Work to complete:
Please go line by line through the material and copy each one containing the word "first".

Task data:

= Beginning of Section =

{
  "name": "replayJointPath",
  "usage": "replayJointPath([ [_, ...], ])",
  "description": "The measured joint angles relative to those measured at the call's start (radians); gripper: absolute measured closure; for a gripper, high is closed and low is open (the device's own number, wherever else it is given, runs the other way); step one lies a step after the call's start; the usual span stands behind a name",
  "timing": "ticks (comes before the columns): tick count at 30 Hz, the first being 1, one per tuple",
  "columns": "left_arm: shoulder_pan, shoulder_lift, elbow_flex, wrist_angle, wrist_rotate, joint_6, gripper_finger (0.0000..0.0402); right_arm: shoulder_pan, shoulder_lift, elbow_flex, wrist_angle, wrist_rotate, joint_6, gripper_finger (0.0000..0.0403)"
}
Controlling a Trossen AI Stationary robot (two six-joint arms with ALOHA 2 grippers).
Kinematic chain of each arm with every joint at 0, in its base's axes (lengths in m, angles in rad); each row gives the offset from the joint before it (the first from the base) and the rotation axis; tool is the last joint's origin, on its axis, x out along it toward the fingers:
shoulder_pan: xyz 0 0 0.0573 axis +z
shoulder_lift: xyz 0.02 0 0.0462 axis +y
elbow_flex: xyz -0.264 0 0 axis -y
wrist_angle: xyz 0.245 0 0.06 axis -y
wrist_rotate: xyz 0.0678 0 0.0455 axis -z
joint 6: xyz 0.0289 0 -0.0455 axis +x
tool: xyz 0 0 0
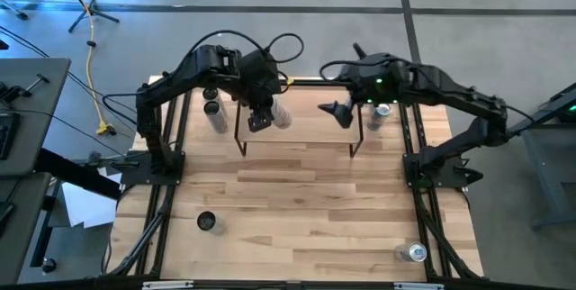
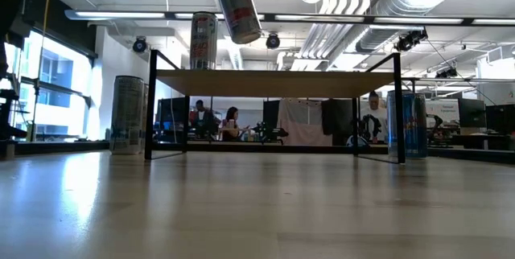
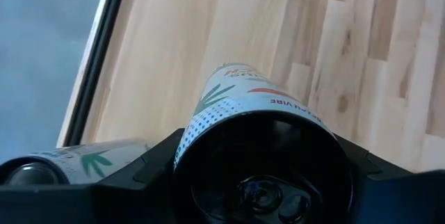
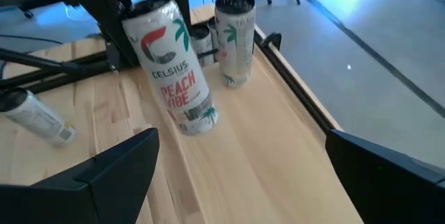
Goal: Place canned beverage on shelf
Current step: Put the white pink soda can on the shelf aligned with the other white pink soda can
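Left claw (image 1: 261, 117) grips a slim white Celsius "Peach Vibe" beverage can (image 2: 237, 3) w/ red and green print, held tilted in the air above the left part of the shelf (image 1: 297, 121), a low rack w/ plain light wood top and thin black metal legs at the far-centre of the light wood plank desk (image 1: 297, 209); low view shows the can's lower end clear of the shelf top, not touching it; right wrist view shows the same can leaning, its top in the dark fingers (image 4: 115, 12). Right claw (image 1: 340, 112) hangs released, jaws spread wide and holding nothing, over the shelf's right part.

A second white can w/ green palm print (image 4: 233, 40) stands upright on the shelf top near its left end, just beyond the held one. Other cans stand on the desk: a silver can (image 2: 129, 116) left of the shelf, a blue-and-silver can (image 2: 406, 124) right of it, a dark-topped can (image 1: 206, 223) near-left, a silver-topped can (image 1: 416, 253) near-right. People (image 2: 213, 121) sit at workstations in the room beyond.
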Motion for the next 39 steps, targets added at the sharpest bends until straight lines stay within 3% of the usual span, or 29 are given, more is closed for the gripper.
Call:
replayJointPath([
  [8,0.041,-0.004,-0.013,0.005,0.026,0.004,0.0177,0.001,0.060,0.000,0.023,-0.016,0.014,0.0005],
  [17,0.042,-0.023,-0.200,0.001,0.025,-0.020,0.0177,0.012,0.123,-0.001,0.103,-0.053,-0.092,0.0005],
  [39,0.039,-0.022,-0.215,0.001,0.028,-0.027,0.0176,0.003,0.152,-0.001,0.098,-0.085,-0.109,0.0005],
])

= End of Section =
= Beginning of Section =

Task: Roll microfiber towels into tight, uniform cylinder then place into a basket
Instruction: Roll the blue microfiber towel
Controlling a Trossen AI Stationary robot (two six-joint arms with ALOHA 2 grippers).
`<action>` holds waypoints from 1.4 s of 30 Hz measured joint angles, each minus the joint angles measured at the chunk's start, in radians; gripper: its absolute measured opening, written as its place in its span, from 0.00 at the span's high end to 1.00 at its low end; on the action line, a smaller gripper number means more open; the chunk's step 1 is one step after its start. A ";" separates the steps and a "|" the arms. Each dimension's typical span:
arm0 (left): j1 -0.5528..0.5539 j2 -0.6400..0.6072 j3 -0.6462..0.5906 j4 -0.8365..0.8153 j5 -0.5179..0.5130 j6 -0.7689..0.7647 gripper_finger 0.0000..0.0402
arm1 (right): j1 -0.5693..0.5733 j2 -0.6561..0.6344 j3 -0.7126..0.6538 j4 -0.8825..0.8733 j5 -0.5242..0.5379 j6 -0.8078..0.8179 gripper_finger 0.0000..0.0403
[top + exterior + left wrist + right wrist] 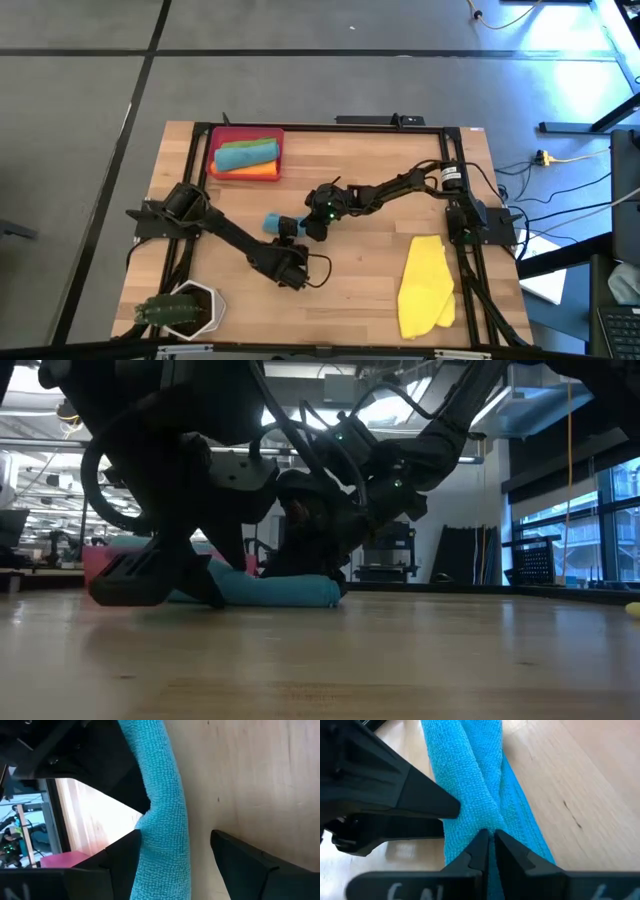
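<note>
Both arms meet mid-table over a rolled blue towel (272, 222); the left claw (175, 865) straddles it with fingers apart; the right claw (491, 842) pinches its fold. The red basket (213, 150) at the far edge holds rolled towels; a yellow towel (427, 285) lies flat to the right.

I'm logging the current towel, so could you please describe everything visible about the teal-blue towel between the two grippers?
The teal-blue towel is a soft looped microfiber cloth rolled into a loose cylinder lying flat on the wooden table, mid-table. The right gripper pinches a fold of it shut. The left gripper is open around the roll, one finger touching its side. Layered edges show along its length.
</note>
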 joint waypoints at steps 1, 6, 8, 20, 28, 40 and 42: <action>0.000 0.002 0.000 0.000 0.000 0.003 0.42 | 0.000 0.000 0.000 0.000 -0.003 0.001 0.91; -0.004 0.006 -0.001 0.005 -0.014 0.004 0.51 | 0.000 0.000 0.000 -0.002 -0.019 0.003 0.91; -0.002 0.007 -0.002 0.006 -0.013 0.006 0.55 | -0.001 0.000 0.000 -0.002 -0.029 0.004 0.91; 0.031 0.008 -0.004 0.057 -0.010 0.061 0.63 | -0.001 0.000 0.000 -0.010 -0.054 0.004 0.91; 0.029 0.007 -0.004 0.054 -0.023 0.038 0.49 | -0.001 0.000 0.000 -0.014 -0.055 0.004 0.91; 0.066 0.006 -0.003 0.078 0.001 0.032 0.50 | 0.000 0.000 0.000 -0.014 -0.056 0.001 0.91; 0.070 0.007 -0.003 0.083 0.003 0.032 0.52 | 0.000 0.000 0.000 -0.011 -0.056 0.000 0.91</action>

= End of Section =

Solution for this problem:
  "timing": "ticks (comes before the columns): tick count at 30 Hz, the first being 1, one per tuple",
Kinematic chain of each arm with every joint at 0, in its base's axes (lengths in m, angles in rad); each row gives the offset from the joint before it (the first from the base) and the rotation axis; tool is the last joint's origin, on its axis, x out along it toward the fingers:

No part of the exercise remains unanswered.